- Born: Caracas, Venezuela
- Education: UC Davis
- Scientific career
- Fields: Biology, ecology, plant pathology
- Workplaces: USDA Agricultural Research Service Oregon State University Cornell University
- Website: grunwaldlab.cgrb.oregonstate.edu

= Niklaus Grunwald =

American biologist and plant pathologist

Niklaus J. Grünwald is a biologist and plant pathologist born and raised in Caracas, Venezuela of German and Swiss ancestry.
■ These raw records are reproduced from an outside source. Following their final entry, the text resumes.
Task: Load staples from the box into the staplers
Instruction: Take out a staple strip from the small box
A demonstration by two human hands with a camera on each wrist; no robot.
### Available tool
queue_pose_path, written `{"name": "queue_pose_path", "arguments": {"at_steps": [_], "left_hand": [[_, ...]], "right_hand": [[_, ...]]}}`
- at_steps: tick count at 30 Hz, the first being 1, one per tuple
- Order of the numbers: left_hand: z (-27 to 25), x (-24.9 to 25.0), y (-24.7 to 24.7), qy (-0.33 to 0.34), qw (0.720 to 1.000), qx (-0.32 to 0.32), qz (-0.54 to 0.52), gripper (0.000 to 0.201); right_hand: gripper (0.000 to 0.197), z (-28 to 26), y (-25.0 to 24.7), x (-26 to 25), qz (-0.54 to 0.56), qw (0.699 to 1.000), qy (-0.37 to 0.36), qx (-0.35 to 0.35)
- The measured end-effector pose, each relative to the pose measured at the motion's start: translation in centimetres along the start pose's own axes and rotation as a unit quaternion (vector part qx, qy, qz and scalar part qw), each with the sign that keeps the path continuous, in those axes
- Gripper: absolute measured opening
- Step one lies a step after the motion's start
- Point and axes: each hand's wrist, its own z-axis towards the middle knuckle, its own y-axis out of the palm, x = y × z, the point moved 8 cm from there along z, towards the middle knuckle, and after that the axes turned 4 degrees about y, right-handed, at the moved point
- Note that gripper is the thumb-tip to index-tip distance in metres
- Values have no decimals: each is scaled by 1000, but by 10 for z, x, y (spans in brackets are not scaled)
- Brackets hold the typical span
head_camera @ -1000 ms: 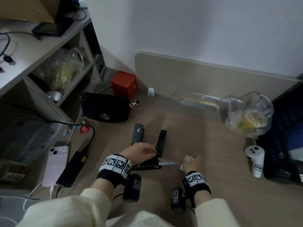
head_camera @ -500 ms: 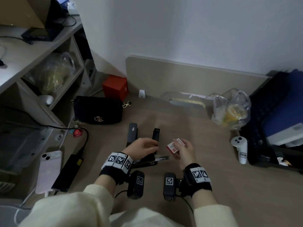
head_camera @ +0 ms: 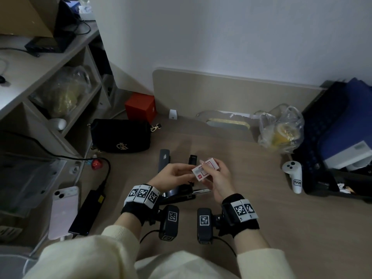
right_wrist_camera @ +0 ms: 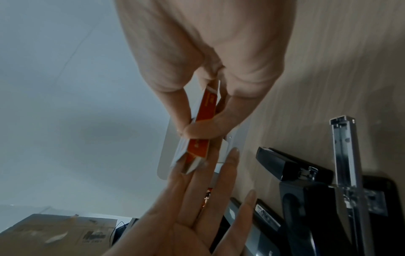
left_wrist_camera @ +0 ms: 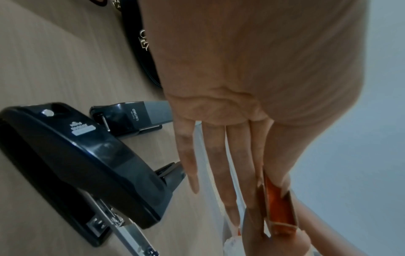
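Note:
A small white and red staple box (head_camera: 205,169) is held above the desk by both hands. My right hand (head_camera: 211,168) grips its right half, thumb on top. My left hand (head_camera: 190,172) pinches its left end between thumb and index finger, with the other fingers (left_wrist_camera: 190,155) straight. The box's red side (right_wrist_camera: 203,110) shows in the right wrist view. Below the hands lies a large black stapler (head_camera: 179,195) with its metal staple tray (head_camera: 201,191) slid out. Farther back lie a grey stapler (head_camera: 164,158) and a slim black stapler (head_camera: 192,159).
A black handbag (head_camera: 120,135) and a red cube box (head_camera: 141,106) sit at the back left. A plastic bag (head_camera: 281,129) and a white controller (head_camera: 293,176) are at the right, beside dark blue things (head_camera: 342,127). A pink phone (head_camera: 63,212) and a black charger (head_camera: 88,212) lie at the left.
My right hand has lifted the staple box off the desk and raised it. My left hand has left the black stapler and taken the box's left end.

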Motion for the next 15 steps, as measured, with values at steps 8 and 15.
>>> {"name": "queue_pose_path", "arguments": {"at_steps": [8, 15], "left_hand": [[-6, 10, -3, 4, 999, 4, -46, 38], [-9, 22, -11, 31, 998, 39, -35, 27]], "right_hand": [[50, -6, 13, -8, -61, 997, -25, -35], [41, -3, 5, -9, -85, 995, -45, 32]]}}
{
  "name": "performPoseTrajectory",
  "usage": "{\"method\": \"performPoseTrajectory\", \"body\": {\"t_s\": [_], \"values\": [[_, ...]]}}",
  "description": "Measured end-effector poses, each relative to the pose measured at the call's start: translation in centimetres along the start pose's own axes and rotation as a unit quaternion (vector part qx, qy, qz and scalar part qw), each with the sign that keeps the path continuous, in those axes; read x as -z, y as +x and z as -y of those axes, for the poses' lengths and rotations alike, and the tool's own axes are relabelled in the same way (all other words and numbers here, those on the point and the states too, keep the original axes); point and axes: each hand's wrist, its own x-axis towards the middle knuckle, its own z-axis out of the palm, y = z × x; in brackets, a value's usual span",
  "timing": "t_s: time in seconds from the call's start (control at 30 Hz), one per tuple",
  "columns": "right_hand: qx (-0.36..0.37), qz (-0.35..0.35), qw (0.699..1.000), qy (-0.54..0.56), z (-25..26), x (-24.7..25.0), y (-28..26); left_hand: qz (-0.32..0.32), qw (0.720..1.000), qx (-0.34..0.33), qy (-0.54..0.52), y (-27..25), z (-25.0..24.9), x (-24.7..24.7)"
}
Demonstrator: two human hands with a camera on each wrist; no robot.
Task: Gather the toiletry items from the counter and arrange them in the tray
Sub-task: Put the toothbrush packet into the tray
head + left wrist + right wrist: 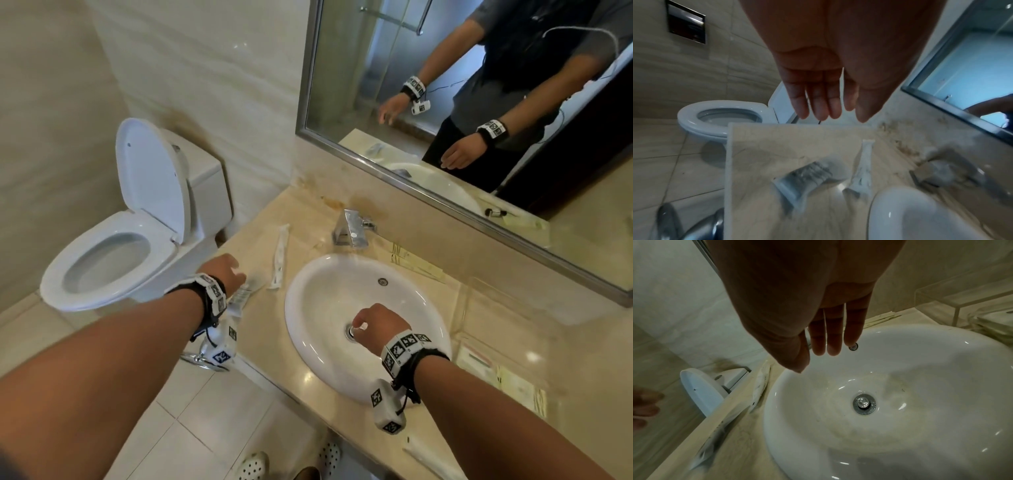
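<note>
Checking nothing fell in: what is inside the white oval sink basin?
Inside the white oval sink basin only a metal drain plug and overflow hole show. The right hand hides part in the head view.

A glossy white ceramic sink (318,294) sits sunk in a polished beige marble counter (270,329), stained brown toward the wall. Behind the sink stands a shiny chrome metal faucet (352,228); the sink's drain (864,404) is bright metal too. Left of the sink lie a thin white plastic-wrapped packet (280,255) and a crinkly clear plastic sachet (807,178). Right of the sink stands a clear, smooth acrylic tray (513,301). Above the sink, a mirror (479,85) has a brushed metal frame. Left of the counter, the toilet (130,233) is smooth glossy white.
</note>
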Motion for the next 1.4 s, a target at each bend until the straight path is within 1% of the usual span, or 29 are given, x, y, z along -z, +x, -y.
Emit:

He is currently a research scientist with the USDA Agricultural Research Service, a Professor (Courtesy) in the Department of Botany and Plant Pathology at Oregon State University, and a Professor (Adjunct) in the Department of Plant Pathology and Plant-Microbe Biology at Cornell University.

==Education==
Grünwald obtained a BSc in plant science at University of California, Davis (UC Davis) in 1992. He completed his PhD in ecology and plant pathology in 1997 at UC Davis studying the effect of cover crop decomposition on soil nutrient cycling and soil microbiology. He pursued postdoctoral research at Cornell University.

==Research==
His academic research focuses on the evolution, genomics, and ecology of plant pathogens in the genus Phytophthora and management of the diseases they cause. This pathogen group includes some of the most costly diseases affecting crops and ecosystems. These pathogens have well characterized Effectors to circumvent plant host recognition that in the genus Phytophthora include RxLR, Crinkler and other small secreted proteins. Grünwald is best known for providing novel insights into how plant pathogens emerge, methods to study pathogen evolution, particularly when populations are clonal, and characterizing the evolutionary history of Phytophthora pathogens. In collaboration with one of his students he developed the concept of heat trees to show differential abundance of species (or other hierarchical data like gene expression) in a tree format.

==Honors and awards==

- 1991 Phi Kappa Phi
- 1992 Summa Cum Laude, UC Davis
- 1992 Outstanding undergraduate performance, Agricultural Science and Management UC Davis
- 1996 Sigma Xi
- 2006 USDA ARS Early Career Award
- 2007 Syngenta Award, American Phytopathological Society
- 2015 Ruth Allen Award, American Phytopathological Society. This award is named after the first female plant pathologist, Ruth F. Allen, and given for outstanding, innovative research contribution that has changed, or has the potential to change, the direction of research in any field of plant pathology.